■ BRIEF: Once the line containing "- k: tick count" has been copied, stop; copy every line before it exactly, beginning with the first line of the material below.

......

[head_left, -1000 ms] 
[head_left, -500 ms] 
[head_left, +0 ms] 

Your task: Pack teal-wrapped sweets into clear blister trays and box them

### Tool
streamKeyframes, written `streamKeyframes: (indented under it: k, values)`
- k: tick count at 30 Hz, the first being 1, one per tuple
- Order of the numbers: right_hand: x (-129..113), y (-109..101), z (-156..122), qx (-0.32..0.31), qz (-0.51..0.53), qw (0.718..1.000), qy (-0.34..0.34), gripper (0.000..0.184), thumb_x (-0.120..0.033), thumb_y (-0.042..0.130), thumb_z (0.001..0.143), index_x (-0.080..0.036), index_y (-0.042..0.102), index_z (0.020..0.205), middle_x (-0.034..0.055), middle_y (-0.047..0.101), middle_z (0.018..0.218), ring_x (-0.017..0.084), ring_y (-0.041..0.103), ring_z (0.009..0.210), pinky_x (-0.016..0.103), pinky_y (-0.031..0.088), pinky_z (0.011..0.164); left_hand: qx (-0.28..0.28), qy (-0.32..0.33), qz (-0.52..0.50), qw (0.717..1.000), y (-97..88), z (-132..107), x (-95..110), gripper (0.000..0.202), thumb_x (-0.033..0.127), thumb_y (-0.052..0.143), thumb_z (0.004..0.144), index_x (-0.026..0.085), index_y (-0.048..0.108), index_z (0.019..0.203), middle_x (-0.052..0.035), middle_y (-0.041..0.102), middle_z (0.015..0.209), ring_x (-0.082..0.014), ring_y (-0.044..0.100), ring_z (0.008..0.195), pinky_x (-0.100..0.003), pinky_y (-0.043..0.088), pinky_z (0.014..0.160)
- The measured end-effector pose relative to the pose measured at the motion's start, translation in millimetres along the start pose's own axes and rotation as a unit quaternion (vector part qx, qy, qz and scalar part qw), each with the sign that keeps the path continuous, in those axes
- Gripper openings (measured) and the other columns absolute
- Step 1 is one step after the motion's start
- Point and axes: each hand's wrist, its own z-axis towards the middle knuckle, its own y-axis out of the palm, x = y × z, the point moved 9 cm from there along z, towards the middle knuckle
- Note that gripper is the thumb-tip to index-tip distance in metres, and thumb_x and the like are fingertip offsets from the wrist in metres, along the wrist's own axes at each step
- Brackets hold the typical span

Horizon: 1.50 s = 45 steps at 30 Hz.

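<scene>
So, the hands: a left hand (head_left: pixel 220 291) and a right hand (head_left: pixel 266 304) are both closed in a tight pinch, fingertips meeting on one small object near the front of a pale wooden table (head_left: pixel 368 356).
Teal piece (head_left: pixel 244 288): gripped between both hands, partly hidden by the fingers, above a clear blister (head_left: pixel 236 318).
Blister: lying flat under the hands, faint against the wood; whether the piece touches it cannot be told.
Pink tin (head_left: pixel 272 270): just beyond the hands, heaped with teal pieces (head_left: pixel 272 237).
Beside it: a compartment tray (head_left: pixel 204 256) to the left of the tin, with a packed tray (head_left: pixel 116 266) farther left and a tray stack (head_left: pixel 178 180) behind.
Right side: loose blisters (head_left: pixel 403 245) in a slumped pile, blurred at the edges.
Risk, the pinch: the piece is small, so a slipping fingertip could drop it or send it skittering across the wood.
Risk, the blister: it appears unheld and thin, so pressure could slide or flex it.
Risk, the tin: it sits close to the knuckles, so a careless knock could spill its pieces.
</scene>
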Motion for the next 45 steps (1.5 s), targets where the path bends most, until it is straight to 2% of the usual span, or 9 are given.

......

■ EXERCISE RESULT:
[head_left, -1000 ms] 
[head_left, -500 ms] 
[head_left, +0 ms] 

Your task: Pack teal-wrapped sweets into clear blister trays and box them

### Tool
streamKeyframes, written `streamKeyframes: (indented under it: k, values)`
- k: tick count at 30 Hz, the first being 1, one per tuple

Nothing more is needed to finish the exercise.